1. Run ls -lah /home/secureall/secureall/.store/.client_truststore and note the current ownership and permissions of the file
2. Rename the .client_truststore file and add .bak to it to create a backup of the file and remove the original:
mv /home/secureall/secureall/.store/.client_truststore /home/secureall/secureall/.store/.client_truststore.bak
*Note that the ownership of the .bak file changes to root:root at this point.
3. Ensure that the UI is now working to connect directly to the same node. You can also test Postman with an API request at this point.
4. Once confirmed, restore the .client_truststore file:
cp /home/secureall/secureall/.store/.client_truststore.bak /home/secureall/secureall/.store/.client_truststore
5. Set the ownership (chmod) for the .client_truststore file so it matches the original as noted from step 1.
chown <ownername>:<groupname> /home/secureall/secureall/.store/.client_truststore
*Note that permissions should not have changed from rw-r----- . If needed, set it that way with:
chmod 640 /home/secureall/secureall/.store/.client_truststore
6. Verify that the UI and API still work for the node. At this point, external API request should work as well

For situations where CLIENT_AUTH certificates are not in use and can be removed, the following steps are available to prevent recurrence:

Identify any certificate which is preventing the reverse proxy service to start.
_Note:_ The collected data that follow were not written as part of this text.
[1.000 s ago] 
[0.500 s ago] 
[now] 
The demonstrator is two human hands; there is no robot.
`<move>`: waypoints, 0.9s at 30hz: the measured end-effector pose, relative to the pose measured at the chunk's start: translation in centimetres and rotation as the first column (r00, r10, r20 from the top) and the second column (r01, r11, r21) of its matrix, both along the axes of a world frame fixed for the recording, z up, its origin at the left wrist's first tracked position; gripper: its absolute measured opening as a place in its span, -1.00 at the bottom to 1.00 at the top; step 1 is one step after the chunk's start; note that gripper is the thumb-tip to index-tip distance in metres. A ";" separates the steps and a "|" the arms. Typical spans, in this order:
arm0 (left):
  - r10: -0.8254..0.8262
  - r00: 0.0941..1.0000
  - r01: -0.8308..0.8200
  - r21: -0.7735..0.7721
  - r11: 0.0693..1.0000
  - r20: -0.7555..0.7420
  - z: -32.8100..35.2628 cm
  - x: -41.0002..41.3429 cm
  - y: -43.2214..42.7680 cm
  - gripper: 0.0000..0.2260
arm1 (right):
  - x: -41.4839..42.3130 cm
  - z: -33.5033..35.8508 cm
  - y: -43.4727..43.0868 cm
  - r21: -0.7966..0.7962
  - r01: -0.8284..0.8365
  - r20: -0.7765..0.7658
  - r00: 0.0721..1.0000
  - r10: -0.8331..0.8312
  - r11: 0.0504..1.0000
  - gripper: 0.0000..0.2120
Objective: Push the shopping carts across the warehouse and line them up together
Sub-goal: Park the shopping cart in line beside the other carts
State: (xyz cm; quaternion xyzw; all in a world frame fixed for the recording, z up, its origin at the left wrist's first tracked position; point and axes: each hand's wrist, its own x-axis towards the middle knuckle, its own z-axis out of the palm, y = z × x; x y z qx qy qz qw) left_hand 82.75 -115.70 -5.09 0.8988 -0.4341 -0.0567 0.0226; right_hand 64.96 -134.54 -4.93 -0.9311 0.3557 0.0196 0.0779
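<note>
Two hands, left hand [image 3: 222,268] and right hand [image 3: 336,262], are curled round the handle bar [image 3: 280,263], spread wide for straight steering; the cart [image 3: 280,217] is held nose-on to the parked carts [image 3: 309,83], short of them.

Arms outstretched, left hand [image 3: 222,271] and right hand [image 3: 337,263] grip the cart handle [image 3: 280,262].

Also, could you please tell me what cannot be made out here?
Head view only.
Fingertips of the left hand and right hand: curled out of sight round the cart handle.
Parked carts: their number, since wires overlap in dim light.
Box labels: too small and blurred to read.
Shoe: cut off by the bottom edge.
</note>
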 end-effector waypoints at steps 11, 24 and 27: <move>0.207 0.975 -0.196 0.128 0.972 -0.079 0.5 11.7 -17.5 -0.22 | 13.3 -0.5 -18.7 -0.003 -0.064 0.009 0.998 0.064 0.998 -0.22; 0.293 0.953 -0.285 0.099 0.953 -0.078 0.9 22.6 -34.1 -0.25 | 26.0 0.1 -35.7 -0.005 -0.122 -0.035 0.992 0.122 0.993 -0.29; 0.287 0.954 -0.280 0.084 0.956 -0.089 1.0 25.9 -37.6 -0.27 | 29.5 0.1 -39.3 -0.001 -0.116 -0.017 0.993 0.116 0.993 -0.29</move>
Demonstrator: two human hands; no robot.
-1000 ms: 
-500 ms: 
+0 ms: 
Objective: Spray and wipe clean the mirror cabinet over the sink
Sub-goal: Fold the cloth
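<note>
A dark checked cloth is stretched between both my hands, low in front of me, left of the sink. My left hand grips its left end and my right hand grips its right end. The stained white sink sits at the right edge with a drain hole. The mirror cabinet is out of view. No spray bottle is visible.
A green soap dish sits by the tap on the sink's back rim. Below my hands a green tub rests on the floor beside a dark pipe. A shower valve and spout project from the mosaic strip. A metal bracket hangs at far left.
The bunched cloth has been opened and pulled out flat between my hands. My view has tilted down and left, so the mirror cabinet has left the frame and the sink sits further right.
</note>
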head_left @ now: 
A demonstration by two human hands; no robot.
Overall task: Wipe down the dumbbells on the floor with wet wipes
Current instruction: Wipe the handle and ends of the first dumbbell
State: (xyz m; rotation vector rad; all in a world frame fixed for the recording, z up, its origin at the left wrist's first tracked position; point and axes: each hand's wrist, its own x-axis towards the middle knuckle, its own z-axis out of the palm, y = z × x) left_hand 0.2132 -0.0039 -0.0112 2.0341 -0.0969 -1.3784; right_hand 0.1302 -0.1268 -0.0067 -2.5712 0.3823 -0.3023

You can use the following API to retrieve all certificates if API is working on any manager node in a cluster: GET /api/v1/trust-management/certificates.
*Alternatively, if standard API requests won't work, SSH to an NSX Manager node and enter engineering mode by running st en. Then, use this command from the CLI:
curl -H "x-nsx-username: admin" -X GET http://127.0.0.1:7440/nsxapi/api/v1/trust-management/certificates
Collect information about any certificates using the service type, CLIENT_AUTH, and with no nodes showing in the "Used by" section (should show nothing between the [ and ] symbols).
*If the certificate is in use, do not proceed. Open a support case and reference this KB article.
Check the length of any CLIENT_AUTH certificate, excluding "-----BEGIN CERTIFICATE-----" and "-----END CERTIFICATE-----", counting all characters in between these headers, except for newline characters, which appear as "\n".
For any certificate with a character count that is a multiple of 253, remove this certificate. You can use the following API as root user on the NSX Manager to delete the certificate:
curl -H "x-nsx-username: admin" -X DELETE http://127.0.0.1:7440/nsxapi/api/v1/trust-management/certificates/<cert-id>
*Where '<cert-id>' is the ID of the certificate which was identified as having a length of multiples of 253 and shows service type of CLIENT_AUTH.
After removing the certificate(s), the envoy service should be able to restart without running into the issue.

Note: If you are using Federation and the certificate is assigned to a PI account used by one of the sites, do not use the delete API above. Please follow the administration guide to replace the site certificate, this will automatically update the certificate used by the PI for that site.

Additional Information

Certificates that are of type CLIENT_AUTH may actually be in use due to integration with things like Tanzu Kubernetes or may be stuck due to NSX Manager failing to release a certificate of this type automatically. It is not a safe procedure to manually release a certificate and Engineering should be engaged prior to doing so. Where the certificates are actually needed, like with Kubernetes, removing the certificates from NSX Manager should not be done. The customer would need to upgrade to the fixed version and utilize the workaround above in the meantime.